Sunday Lifestyle

We’re only human

SECOND WIND - Barbara Gonzalez-Ventura - The Philippine Star

It’s December! The year is ending soon. Wasn’t it just last week when it was beginning? No, of course not, there were so many bad days, so many good days, so many active days and so many days spent knitting in front of the TV set to alleviate boredom. Amazing how in some ways life has not changed and in other ways it has changed radically.

 One day, my cousin sent me text saying I would “soon” hear a voice from my past. Who? I wondered. He would not say. Then I got a text from Rudy Romero, my old neighbor from Palm Village. He was organizing a reunion of all of us who once lived there. I remembered days spent with his wife repainting his apartment across the street. He remembers cutting himself shaving while staring at my legs as I watered our postage stamp garden in short shorts. 

The reunion at Polo Club was so pleasant. There I saw old neighbors — Hector and Claire Quesada, Teddy and Carminda Regala, Rica Camacho, Mario’s sweet widow, Rene and Reni Francisco. They were there when I was there. Then there was Marilyn Trinidad Mapa, my classmate since grade school, who married Tony Mapa and then was widowed, who took over my apartment unit when we moved out to live with my grandmother who was then dying of cancer.

They remembered me for teaching them how to make beaded candles, reminding me that I have always been a craftswoman. I was in my 20s when we were all neighbors. Now I’m in my 70s. That was 50 years ago yet we are all still alive, still lively and smiling, always brimming with memories.

I invited all of them to my show but only Rudy went. Then I invited him to a singing evening at a friend’s house because at my show he and I sang a song together. It was a night for people who had sung together to enjoy singing together once more this time to a sophisticated karaoke. We were a new group of old friends who had come together to sing and talk and have a good time

The husband of my cousin Mandy Consunji, Ruben Torres, who sings at my show, sang a Tagalog song with me. Sapagkat Kami Ay Tao Lamang was a song that caught my eye on the karaoke list. It was a song I learned to sing in my 20s, when I was working at Avellana & Associates as a young account executive still learning the ropes in advertising. It was a popular song then, the soundtrack of a movie that starred Eddie Rodriguez, I think, a good-looking young actor then and Marlene Dauden’s name keeps floating up in my mind though I don’t know if she was the main star.

“Puso, kahit hindi turuan, nakapagtataka natututunan din ang magmahal… Tunay kami’y makasalanan, kung kasalanan man ay sapagkat kami ay tao lamang... Kahit Diyos na ang siyang may utos, dahil sa pagsinta damdamin din ang siyang masusunod… Di ba tayo ay tao lamang? Ganyan tayong lahat. Oh kay sarap ng buhay. At kung iyan man ay kasalanan ay sapagkat kami ay tao lamang…”

Loosely translated to English it means: “Even if we don’t teach our heart it learns to love. It leads us to sin but we sin because we are human.  Going against God’s commandments we fall in love (with the wrong person) but we follow our feelings because we are all human and this makes our lives beautiful. If it’s a sin we commit it only because we are human.”

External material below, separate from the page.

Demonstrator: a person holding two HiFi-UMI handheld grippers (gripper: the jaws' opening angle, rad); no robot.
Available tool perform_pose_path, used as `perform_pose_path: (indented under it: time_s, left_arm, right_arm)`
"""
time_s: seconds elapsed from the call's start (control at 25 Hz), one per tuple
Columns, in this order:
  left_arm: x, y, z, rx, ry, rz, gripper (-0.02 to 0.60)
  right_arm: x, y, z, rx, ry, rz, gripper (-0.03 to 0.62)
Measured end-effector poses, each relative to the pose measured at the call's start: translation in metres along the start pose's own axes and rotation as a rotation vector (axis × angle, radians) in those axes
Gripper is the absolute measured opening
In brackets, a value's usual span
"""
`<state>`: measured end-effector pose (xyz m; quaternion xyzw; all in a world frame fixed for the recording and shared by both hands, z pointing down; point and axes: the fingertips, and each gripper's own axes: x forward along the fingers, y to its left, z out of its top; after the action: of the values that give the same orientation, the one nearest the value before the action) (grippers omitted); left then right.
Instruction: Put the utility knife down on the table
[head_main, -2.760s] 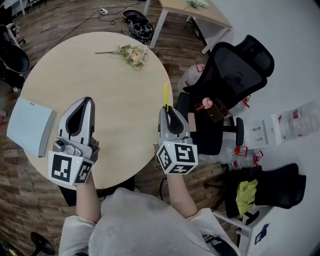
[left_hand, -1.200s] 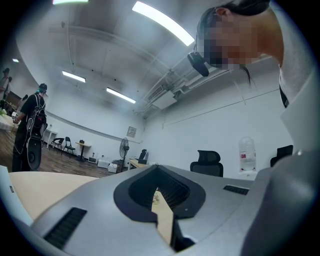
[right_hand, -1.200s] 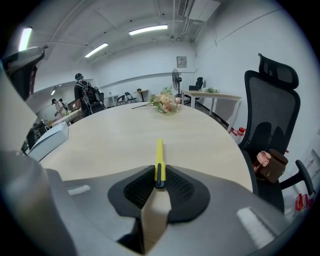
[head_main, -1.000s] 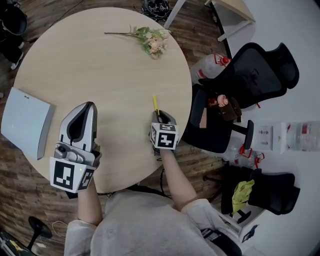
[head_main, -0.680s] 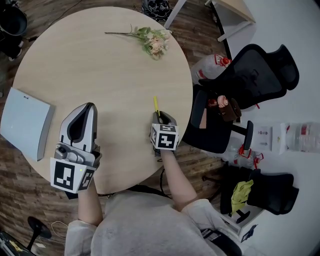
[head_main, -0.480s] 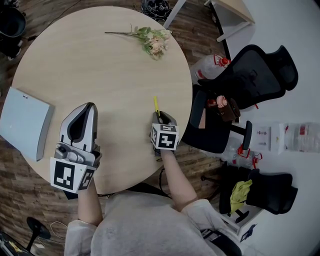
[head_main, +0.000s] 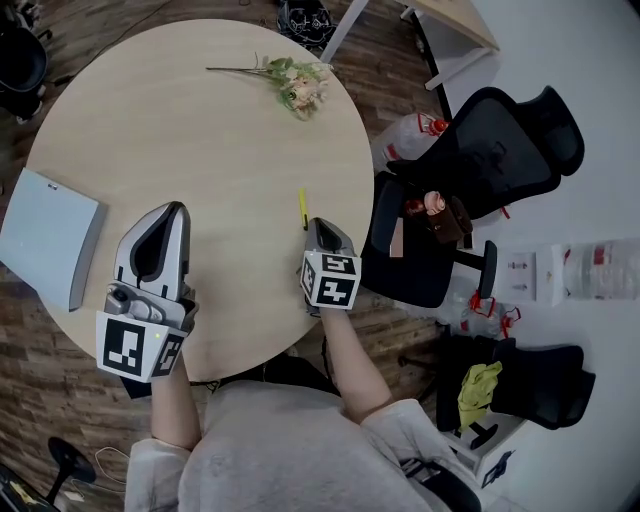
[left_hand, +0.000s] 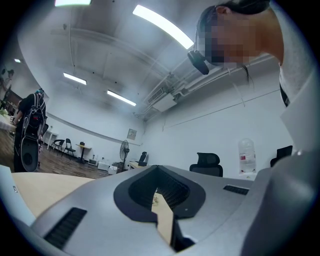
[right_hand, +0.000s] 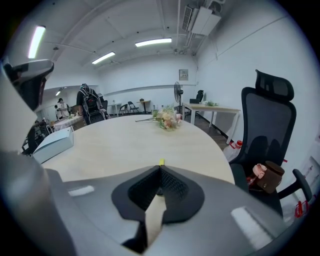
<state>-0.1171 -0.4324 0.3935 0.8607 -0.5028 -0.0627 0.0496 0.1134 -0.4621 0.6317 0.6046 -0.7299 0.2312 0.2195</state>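
The yellow utility knife (head_main: 302, 208) lies flat on the round wooden table (head_main: 190, 150), near its right edge. My right gripper (head_main: 317, 224) hovers just behind and over the knife's near end, jaws together, with nothing between them. In the right gripper view only the knife's yellow tip (right_hand: 161, 162) shows past the meeting jaw tips. My left gripper (head_main: 172, 208) is held over the table's front left, shut and empty; its own view shows the jaws closed in front of the room.
A bunch of flowers (head_main: 290, 85) lies at the far side of the table and a pale flat box (head_main: 45, 235) overhangs its left edge. A black office chair (head_main: 470, 170) with a small brown bag stands close to the right.
The right gripper brought the knife down onto the table and has now drawn back and lifted slightly, while the knife stays where it lay. The left gripper has barely moved.
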Motion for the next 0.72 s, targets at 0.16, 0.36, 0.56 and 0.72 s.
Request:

I never realized how hard it is to translate from Tagalog to English, but that’s the song. I wonder now if I knew in my 20s when I was singing it to myself what the words meant, how true the words were. When I think back I realize I must have because at the time, I was separated from my husband and in the process of falling in love with someone who was married. Now I know it happens to people of all ages. It happens when you’re in your 20s, 30s, 40s, 50s, 60s, 70s, 80s, 90s. Maybe even in your 100s, as long as there are other men and women around that you can fall in love with.

I remember one of the girls I have lunch with telling a story about an uncle who died happy at 96. When he was asked what made him so happy, he simply said, “Chicks!” And he left behind a ton of children.

I, too, have an uncle like that. At his funeral a small child, his with his caregiver, was carried over his coffin. I thought he had 18 children but apparently the number was closer to 36.

Sapagkat kami ay tao lamang. Because we’re only human. And who made us human? I ask. Only God did!